# [Exercise instructions]
The response must consist of all the records, retyped exactly.

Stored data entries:
------------------------------------------------------------------------

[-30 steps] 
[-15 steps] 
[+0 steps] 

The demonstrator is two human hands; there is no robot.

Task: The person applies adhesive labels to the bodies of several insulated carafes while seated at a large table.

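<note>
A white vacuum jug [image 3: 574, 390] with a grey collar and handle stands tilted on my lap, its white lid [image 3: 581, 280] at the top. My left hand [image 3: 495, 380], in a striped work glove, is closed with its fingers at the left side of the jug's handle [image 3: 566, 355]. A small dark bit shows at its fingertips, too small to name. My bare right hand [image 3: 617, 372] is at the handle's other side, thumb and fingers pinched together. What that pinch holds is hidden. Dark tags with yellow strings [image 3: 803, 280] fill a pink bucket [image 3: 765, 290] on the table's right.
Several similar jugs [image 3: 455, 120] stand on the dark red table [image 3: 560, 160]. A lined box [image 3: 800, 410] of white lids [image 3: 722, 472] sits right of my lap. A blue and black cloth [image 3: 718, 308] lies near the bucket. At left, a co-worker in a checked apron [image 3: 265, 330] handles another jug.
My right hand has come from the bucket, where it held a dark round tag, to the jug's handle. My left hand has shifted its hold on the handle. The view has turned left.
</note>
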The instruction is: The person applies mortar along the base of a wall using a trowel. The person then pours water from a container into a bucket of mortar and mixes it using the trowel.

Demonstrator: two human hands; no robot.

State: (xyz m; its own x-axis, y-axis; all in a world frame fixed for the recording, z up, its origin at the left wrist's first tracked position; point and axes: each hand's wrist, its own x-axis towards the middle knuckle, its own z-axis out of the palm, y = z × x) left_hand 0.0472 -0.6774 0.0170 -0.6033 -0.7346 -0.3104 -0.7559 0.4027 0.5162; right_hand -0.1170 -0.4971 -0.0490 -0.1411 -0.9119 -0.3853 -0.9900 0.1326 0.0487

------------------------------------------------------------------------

# [Task result]
[-30 steps] 
[-15 steps] 
[+0 steps] 

The demonstrator is two human hands; there is no robot.

Task: The person applies adhesive labels to the bodies of several insulated carafes while seated at a large table.

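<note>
A white vacuum jug [image 3: 574, 390] with a grey collar and handle stands tilted on my lap, its white lid [image 3: 581, 280] at the top. My left hand [image 3: 495, 380], in a striped work glove, is closed with its fingers at the left side of the jug's handle [image 3: 566, 355]. A small dark bit shows at its fingertips, too small to name. My bare right hand [image 3: 617, 372] is at the handle's other side, thumb and fingers pinched together. What that pinch holds is hidden. Dark tags with yellow strings [image 3: 803, 280] fill a pink bucket [image 3: 765, 290] on the table's right.
Several similar jugs [image 3: 455, 120] stand on the dark red table [image 3: 560, 160]. A lined box [image 3: 800, 410] of white lids [image 3: 722, 472] sits right of my lap. A blue and black cloth [image 3: 718, 308] lies near the bucket. At left, a co-worker in a checked apron [image 3: 265, 330] handles another jug.
My right hand has come from the bucket, where it held a dark round tag, to the jug's handle. My left hand has shifted its hold on the handle. The view has turned left.
</note>
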The instruction is: The person applies mortar along the base of a wall using a trowel. The person then pours water from a container into a bucket of mortar and mixes it using the trowel.

Demonstrator: two human hands; no robot.

State: (xyz m; its own x-axis, y-axis; all in a world frame fixed for the recording, z up, its origin at the left wrist's first tracked position; point and axes: each hand's wrist, its own x-axis towards the middle knuckle, its own z-axis out of the palm, y = z × x) left_hand 0.0472 -0.6774 0.0170 -0.6033 -0.7346 -0.3104 -0.7559 0.4027 0.5162; right_hand -0.1170 -0.4971 -0.0490 -0.1411 -0.9119 -0.3853 -0.9900 0.1326 0.0487

The exercise has been answered completely.